#### Task prompt:
What you write must be the listing below in full, word for word, minus its pictures.
────
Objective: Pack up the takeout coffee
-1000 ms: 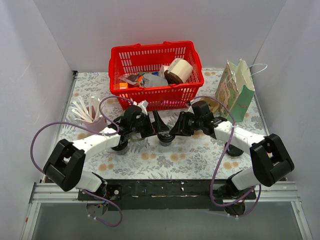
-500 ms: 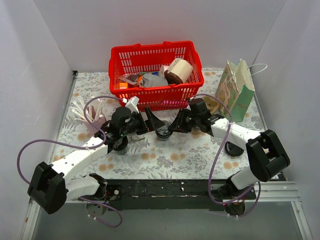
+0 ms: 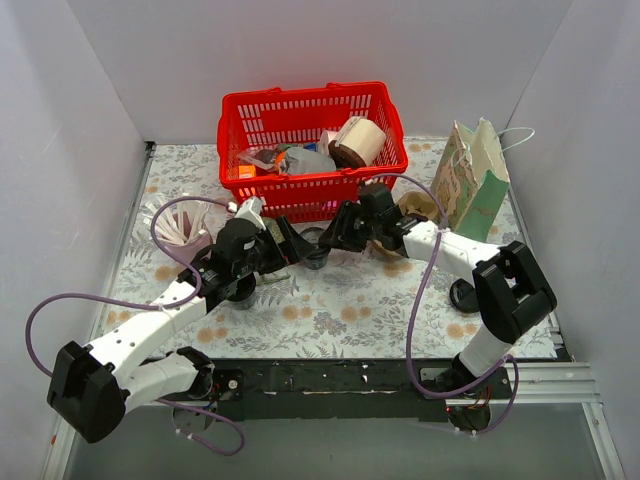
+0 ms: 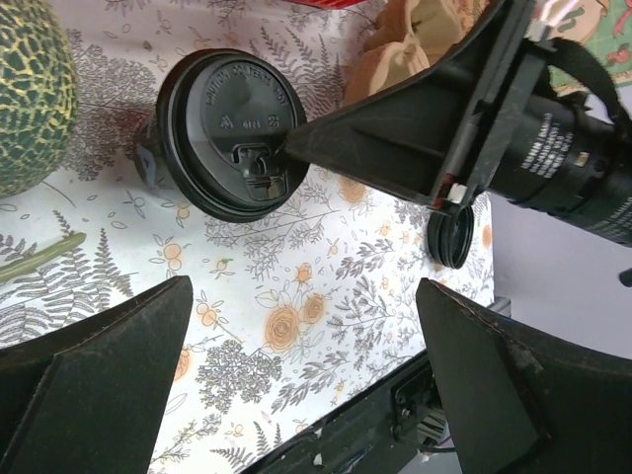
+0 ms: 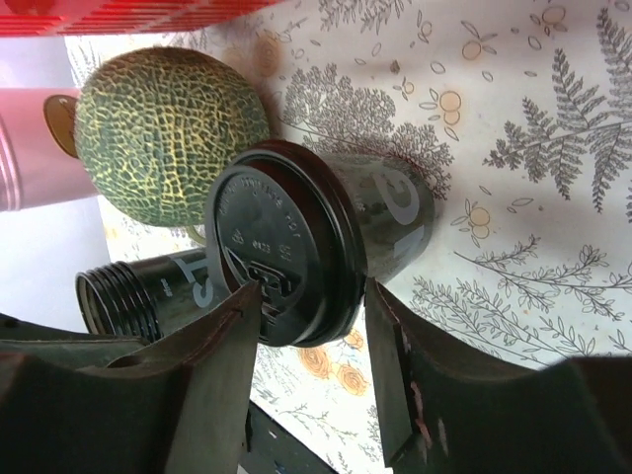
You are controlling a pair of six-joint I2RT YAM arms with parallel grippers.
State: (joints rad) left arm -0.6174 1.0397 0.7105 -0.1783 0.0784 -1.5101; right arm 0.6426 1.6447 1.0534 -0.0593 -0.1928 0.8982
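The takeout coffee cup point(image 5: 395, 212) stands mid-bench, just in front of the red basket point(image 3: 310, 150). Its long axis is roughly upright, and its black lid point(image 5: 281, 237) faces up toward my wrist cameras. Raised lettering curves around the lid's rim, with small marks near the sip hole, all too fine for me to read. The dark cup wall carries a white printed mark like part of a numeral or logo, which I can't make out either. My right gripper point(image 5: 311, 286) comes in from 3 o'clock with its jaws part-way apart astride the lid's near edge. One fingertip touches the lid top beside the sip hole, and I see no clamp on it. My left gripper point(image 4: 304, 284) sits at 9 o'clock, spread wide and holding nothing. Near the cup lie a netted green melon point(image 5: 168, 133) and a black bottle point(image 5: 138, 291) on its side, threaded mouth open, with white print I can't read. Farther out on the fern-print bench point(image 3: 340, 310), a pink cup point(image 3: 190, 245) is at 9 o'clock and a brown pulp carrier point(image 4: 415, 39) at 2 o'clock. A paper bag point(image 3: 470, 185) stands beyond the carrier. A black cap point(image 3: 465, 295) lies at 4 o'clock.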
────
#### Solution to this task:
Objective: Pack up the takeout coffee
-1000 ms: 
-500 ms: 
+0 ms: 
+0 ms: 
+0 ms: 
You are controlling a pair of six-joint I2RT YAM arms with parallel grippers.
State: (joints rad) left arm -0.6174 1.0397 0.7105 -0.1783 0.0784 -1.5101; right arm 0.6426 1.6447 1.0534 -0.0593 -0.1928 0.8982
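The takeout coffee cup point(image 5: 395, 212) stands mid-bench, just in front of the red basket point(image 3: 310, 150). Its long axis is roughly upright, and its black lid point(image 5: 281, 237) faces up toward my wrist cameras. Raised lettering curves around the lid's rim, with small marks near the sip hole, all too fine for me to read. The dark cup wall carries a white printed mark like part of a numeral or logo, which I can't make out either. My right gripper point(image 5: 311, 286) comes in from 3 o'clock with its jaws part-way apart astride the lid's near edge. One fingertip touches the lid top beside the sip hole, and I see no clamp on it. My left gripper point(image 4: 304, 284) sits at 9 o'clock, spread wide and holding nothing. Near the cup lie a netted green melon point(image 5: 168, 133) and a black bottle point(image 5: 138, 291) on its side, threaded mouth open, with white print I can't read. Farther out on the fern-print bench point(image 3: 340, 310), a pink cup point(image 3: 190, 245) is at 9 o'clock and a brown pulp carrier point(image 4: 415, 39) at 2 o'clock. A paper bag point(image 3: 470, 185) stands beyond the carrier. A black cap point(image 3: 465, 295) lies at 4 o'clock.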

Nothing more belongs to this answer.